Consultation publique concernant le projet de l’agence nationale de sécurité sanitaire de l’alimentation, de l’environnement et du travail (Anses) d’analyse de la meilleure option de gestion réglementaire (RMOA) du disulfure de carbone (CS2)

Consultation du 23/01/2023 au 27/02/2023 - 612 contributions

Suite à l’évaluation de la substance disulfure de carbone (CS2) par la France dans le cadre du processus d’évaluation prévu par le règlement REACH (https://echa.europa.eu/documents/10162/80f86071-5648-67e8-1205-d5ee7fe174e1), une analyse de la meilleure option de gestion réglementaire (RMOA) a été menée par l’Anses pour clarifier l’existence d’un risque lié à l’utilisation de la substance par les travailleurs. Cette analyse a aussi été l’occasion de questionner si des mesures complémentaires de gestion des risques doivent être mises en œuvre.

Le projet de RMOA s’est tout d’abord focalisé sur la pertinence de la VLEP européenne. Il est conclu que la valeur actuelle ne nécessite pas d’être modifiée, en particulier au vu des études épidémiologiques et de la nouvelle étude étendue de toxicité pour la reproduction sur une génération.

Cependant, le projet de RMOA fait état d’un manque de données d’exposition ne permettant pas de conclure solidement sur l’évaluation des risques, et donc sur la meilleure option de gestion réglementaire. Les connaissances sur les utilisations du disulfure de carbone sont limitées en particulier concernant les utilisations professionnelles en laboratoire. Le projet de RMOA mentionne également un manque d’informations sur les données d’exposition et sur les alternatives potentielles. La présente consultation est une opportunité pour transmettre ces données sur la substance et ainsi permettre de compléter l’analyse proposée par l’Anses.

En l’état des connaissances, le projet de RMOA recommande de mettre à jour la classification harmonisée du CS2 (précision des organes cibles pour la classification quant à sa toxicité spécifique en cas d’exposition répétée et ajout d’une classification pour la toxicité aiguë par inhalation).

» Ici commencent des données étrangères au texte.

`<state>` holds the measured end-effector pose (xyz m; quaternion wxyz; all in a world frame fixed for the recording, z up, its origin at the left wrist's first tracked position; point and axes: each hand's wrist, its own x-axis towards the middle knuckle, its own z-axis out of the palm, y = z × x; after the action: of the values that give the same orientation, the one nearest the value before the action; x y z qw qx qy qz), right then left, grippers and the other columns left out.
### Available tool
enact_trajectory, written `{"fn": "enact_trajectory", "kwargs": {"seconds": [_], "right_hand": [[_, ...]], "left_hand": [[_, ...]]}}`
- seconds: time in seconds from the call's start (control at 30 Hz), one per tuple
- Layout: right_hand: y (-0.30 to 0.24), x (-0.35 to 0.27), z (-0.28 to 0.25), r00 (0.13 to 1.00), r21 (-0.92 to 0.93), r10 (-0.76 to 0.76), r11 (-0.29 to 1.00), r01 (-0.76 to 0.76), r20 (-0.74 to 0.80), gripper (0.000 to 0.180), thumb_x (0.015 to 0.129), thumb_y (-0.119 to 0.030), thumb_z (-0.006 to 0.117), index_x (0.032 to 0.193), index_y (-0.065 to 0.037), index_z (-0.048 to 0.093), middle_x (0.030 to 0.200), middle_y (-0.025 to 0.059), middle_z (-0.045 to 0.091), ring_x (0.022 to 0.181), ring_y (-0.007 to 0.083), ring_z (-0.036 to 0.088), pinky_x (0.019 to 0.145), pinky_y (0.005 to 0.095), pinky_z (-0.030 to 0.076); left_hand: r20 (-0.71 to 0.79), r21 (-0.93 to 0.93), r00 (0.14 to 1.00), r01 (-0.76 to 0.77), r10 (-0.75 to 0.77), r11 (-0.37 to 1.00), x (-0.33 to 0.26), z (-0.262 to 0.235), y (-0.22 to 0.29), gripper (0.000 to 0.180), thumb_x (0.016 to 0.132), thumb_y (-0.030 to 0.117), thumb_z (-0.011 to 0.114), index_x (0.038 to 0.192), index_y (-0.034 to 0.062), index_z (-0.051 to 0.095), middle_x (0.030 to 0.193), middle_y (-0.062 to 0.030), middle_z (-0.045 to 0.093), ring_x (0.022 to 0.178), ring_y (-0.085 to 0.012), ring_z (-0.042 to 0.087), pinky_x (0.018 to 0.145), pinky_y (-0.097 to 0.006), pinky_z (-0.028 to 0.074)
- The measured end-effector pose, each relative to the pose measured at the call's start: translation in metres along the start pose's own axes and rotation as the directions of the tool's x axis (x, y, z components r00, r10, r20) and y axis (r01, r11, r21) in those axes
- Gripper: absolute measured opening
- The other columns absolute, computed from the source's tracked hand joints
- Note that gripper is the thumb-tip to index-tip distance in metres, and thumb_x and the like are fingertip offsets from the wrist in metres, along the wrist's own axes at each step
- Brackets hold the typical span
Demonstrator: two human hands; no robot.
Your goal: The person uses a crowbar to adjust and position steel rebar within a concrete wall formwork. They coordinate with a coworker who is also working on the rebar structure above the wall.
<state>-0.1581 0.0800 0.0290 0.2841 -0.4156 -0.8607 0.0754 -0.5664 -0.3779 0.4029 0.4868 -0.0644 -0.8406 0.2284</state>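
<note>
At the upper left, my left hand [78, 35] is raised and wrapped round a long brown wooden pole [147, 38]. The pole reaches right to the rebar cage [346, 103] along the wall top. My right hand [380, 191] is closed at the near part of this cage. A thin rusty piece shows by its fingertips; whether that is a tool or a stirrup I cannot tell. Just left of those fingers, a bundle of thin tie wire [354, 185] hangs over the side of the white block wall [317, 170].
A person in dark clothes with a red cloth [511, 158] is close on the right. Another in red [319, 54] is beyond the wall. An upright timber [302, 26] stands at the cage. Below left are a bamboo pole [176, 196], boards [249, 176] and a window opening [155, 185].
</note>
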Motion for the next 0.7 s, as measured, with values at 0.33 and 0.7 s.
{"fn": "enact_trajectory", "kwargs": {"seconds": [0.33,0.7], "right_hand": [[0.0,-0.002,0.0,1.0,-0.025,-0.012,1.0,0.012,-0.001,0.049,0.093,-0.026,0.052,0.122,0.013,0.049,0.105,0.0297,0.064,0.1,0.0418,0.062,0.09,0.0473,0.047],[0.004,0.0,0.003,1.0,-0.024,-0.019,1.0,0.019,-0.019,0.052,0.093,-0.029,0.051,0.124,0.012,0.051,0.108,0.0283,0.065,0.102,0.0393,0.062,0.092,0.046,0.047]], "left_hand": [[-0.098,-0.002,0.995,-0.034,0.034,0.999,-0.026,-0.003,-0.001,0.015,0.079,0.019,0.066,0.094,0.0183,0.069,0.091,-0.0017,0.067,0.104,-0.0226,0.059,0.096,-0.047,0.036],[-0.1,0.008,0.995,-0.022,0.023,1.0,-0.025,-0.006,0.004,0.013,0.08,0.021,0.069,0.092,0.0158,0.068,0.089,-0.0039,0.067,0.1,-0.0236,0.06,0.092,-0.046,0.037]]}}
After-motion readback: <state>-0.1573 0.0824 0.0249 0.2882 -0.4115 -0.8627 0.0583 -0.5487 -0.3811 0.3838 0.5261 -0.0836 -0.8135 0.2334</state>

Le RMOA pourrait également préconiser de proposer une restriction des utilisations du disulfure de carbone pour limiter les expositions par inhalation et voie cutanée mais les données actuelles ne permettent pas d’identifier un risque avéré pour les professionnels même si celui-ci apparait par modélisation dans quelques situations. Des données d’exposition affinées collectées dans le cadre de cette consultation publique permettront de reconsidérer si cette mesure de gestion est nécessaire.

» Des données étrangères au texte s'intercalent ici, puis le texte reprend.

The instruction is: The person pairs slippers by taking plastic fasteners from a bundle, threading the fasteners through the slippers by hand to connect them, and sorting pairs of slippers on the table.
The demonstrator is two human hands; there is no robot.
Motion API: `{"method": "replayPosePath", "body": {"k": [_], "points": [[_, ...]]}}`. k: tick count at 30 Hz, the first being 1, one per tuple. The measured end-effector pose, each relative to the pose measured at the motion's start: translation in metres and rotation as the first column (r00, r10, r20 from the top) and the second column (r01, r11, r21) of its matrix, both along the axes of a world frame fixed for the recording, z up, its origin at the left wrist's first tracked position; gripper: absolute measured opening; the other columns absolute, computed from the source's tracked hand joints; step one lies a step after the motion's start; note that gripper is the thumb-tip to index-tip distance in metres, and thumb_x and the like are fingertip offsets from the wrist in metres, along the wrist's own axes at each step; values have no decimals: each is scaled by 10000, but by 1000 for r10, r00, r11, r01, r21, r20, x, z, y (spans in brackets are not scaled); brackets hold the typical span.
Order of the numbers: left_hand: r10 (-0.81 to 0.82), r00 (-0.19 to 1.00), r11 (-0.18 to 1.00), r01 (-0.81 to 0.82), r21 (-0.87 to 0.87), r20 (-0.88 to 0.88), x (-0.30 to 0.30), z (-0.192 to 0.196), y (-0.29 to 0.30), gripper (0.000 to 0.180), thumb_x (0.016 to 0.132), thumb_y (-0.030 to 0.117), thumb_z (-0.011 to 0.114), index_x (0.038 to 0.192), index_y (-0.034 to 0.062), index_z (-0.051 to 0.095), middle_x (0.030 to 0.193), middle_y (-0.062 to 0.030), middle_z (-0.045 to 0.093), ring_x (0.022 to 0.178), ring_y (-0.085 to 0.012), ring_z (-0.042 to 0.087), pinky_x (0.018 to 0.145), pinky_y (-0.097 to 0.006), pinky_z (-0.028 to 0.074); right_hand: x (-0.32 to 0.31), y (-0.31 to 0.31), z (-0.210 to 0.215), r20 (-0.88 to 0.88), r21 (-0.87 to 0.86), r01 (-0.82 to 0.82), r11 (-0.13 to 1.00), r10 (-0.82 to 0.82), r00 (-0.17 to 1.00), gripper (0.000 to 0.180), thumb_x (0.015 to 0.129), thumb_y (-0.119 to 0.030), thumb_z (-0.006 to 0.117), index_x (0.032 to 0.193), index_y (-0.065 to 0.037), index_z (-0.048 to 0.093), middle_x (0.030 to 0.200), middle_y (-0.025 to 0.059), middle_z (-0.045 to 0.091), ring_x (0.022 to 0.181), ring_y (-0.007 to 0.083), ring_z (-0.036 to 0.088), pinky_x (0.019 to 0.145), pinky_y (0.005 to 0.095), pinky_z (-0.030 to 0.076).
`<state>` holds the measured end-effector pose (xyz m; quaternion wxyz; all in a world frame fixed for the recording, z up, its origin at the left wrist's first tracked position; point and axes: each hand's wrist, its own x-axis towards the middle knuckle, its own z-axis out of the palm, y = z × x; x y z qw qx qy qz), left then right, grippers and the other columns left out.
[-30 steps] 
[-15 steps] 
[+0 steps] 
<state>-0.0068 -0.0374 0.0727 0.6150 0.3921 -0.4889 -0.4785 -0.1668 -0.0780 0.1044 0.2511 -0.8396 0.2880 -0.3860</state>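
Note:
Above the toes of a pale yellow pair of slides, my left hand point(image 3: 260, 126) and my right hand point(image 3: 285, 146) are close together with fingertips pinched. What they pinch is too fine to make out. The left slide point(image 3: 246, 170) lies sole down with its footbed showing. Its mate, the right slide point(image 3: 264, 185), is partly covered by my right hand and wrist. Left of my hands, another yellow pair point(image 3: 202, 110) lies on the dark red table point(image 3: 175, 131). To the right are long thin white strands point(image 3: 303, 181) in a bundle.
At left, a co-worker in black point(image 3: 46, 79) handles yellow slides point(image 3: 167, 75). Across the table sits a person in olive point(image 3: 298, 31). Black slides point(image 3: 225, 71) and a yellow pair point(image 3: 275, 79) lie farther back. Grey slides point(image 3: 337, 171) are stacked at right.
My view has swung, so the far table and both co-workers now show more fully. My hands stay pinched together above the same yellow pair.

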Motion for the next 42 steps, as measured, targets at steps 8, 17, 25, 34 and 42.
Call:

L’identification SVHC est discutée et représenterait un signal fort pour communiquer sur les propriétés de danger de la substance. Cependant, le processus d’autorisation ne couvre pas les usages de fabrication, d’intermédiaire et de recherche et développement, or ces usages sont les plus représentatifs pour le CS2.

Enfin, au vu des différentes VLEP utilisées en Europe, le projet de RMOA indique qu’une autre option de gestion réglementaire serait de fixer une VLEP réglementairement contraignante et non plus indicative dans le cadre de la directive européenne sur les agents chimiques pour permettre de limiter l’exposition des travailleurs et d’harmoniser les pratiques au niveau européen. L’Anses indique que la fixation d’une valeur limite biologique en complément de cette VLEP permettrait également d’assurer une plus grande sécurité pour la santé des travailleurs.

La consultation publique se termine le 27 février 2023.